Texte intégral
AU NOM DU PEUPLE FRANCAIS
LA COUR DE CASSATION, CHAMBRE SOCIALE,
a rendu l'arrêt suivant :
Sur le pourvoi formé par M. Gérard X..., demeurant 15, Ambroise Y..., rue Roger Salengro à Feignies (Nord),
en cassation d'un arrêt rendu le 29 novembre 1991 par la cour d'appel de Douai (5e chambre sociale), au profit de la société Maubeuge construction automobile (MCA), dont le siège social est ... (Nord),
défenderesse à la cassation ;
LA COUR, composée selon l'article L. 131-6, alinéa 2, du Code de l'organisation judiciaire, en l'audience publique du 3 décembre 1992, où étaient présents : M. Waquet, conseiller le plus ancien faisant fonctions de président et rapporteur, MM. Merlin, Le Roux-Cocheril, conseillers, M. Chauvy, avocat général, Mme Molle-de Hédouville, greffier de chambre ;
Sur le rapport de M. le conseiller Waquet, les observations de la SCP Delaporte et Briard, avocat de la société Maubeuge construction automobile (MCA), les conclusions de M. Chauvy, avocat général, et après en avoir délibéré conformément à la loi ;
! Sur le moyen unique :
Attendu que M. X..., embauché le 21 juin 1976 par la société Maubeuge construction automobile (MCA) en qualité d'ouvrier spécialisé, a été licencié le 2 mai 1990 ;
Attendu que le salarié fait grief à l'arrêt attaqué (Douai, 29 novembre 1991) d'avoir dit que son licenciement reposait sur un motif réel et sérieux, alors que la cour d'appel a violé par fausse interprétation l'article L. 122-14-3 du Code du travail en se bornant à faire état d'une perturbation apparente dans l'organisation du service sans établir l'existence d'une véritable désorganisation ;
Mais attendu que la cour d'appel a relevé que la multiplicité des absences de M. X... avait eu pour effet de perturber l'organisation du service contraignant l'employeur à rechercher constamment des
palliatifs pour assurer la continuité de la tâche originellement confiée au salarié ; qu'en l'état de ces constatations, elle a décidé, dans l'exercice des pouvoirs qu'elle tient de l'article L. 122-14-3 du Code du travail, par une décision motivée, que le licenciement de l'intéressé procédait d'une cause réelle et sérieuse ;
D'où il suit que le moyen n'est pas fondé ;
Sur la demande fondée sur l'article 700 du nouveau Code de procédure civile :
Attendu que M. X... sollicite, sur le fondement de ce texte, l'allocation d'une somme de 1 500 francs ;
Attendu qu'il n'y a pas lieu de faire droit à cette demande ;
PAR CES MOTIFS :
REJETTE le pourvoi ;
REJETTE le demande fondée sur l'article 700 du nouveau Code de procédure civile ;
! d!
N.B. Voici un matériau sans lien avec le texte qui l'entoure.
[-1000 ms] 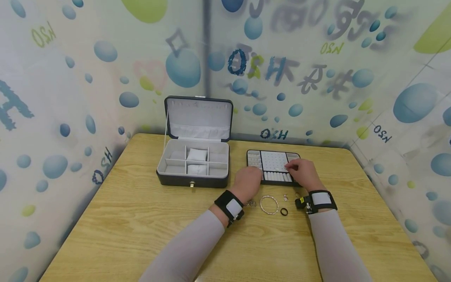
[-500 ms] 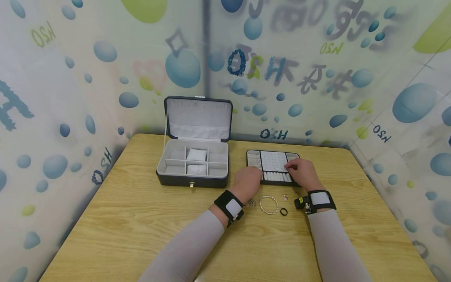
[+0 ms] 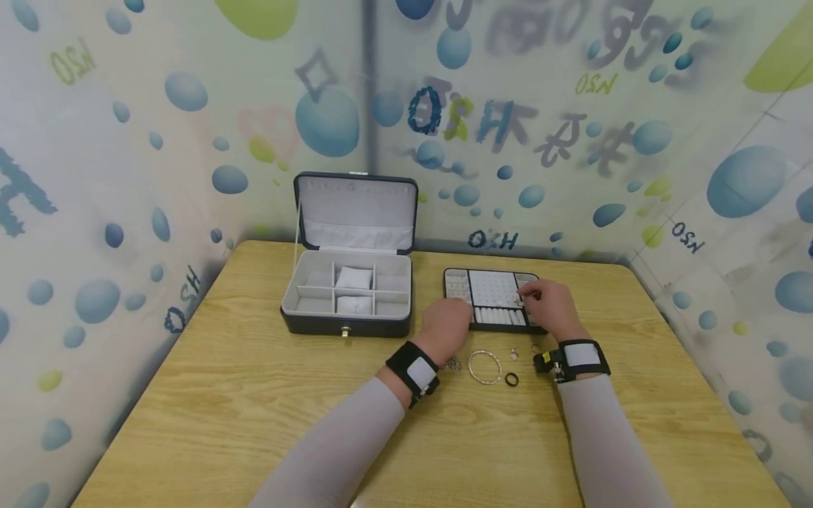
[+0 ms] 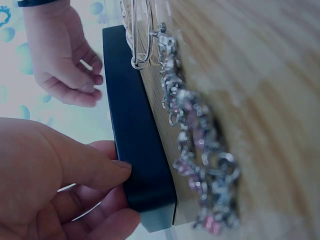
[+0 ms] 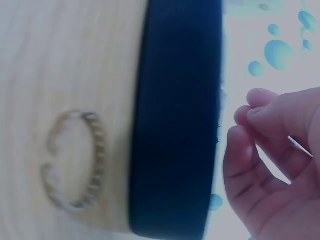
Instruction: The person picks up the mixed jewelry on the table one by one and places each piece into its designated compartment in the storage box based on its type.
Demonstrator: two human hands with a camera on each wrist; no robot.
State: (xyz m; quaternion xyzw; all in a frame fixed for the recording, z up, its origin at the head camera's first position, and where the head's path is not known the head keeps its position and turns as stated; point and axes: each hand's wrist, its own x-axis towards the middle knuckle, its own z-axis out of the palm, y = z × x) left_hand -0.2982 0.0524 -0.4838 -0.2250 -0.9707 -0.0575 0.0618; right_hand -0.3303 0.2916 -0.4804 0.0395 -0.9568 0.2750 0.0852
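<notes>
My left hand grips the front left corner of a dark jewelry tray, thumb on the outer wall and fingers curled behind. Over the tray's right side, my right hand has thumb and fingertips drawn together beside the white pad with small holes. A tiny shiny piece shows just below those fingertips; I cannot tell whether they hold it. By my left wrist lies a silver chain bracelet with pink stones. An open gold-toned ring lies before the tray, near my right wrist.
A twisted bangle, a black ring and a small earring-like piece lie on the table in front of the tray. Left of the tray stands a dark jewelry box, lid raised against the wall, with white cushions in two compartments.
My right hand has shifted slightly right and up from the holed pad, and the tiny shiny piece now shows under its fingertips. My left hand keeps its grip on the tray.
</notes>
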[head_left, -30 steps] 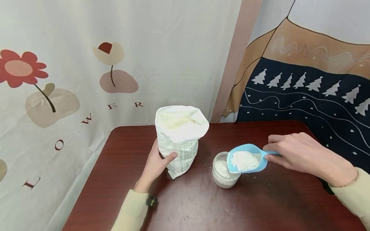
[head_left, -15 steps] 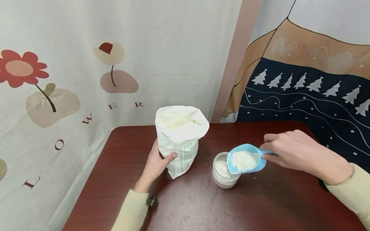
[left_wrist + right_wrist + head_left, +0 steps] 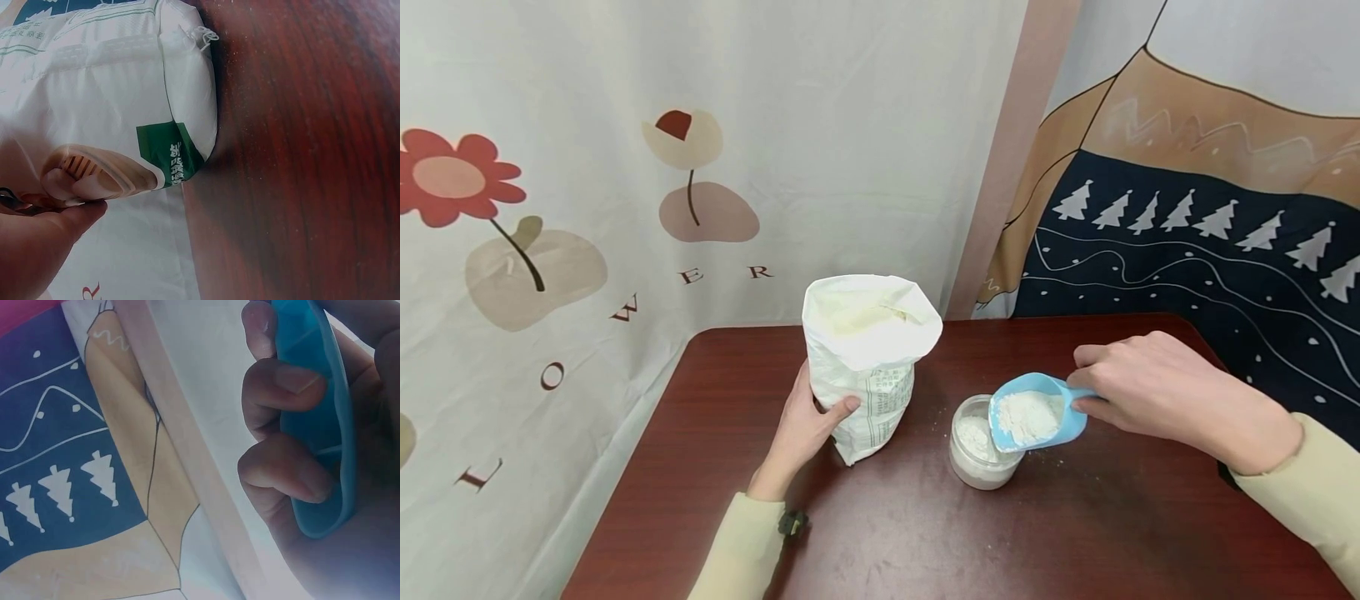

Condamne M. X..., envers la société Maubeuge construction automobile (MCA), aux dépens et aux frais d'exécution du présent
arrêt ;
Ainsi fait et jugé par la Cour de Cassation, Chambre sociale, et prononcé par M. le président en son audience publique du vingt-sept janvier mil neuf cent quatre vingt treize.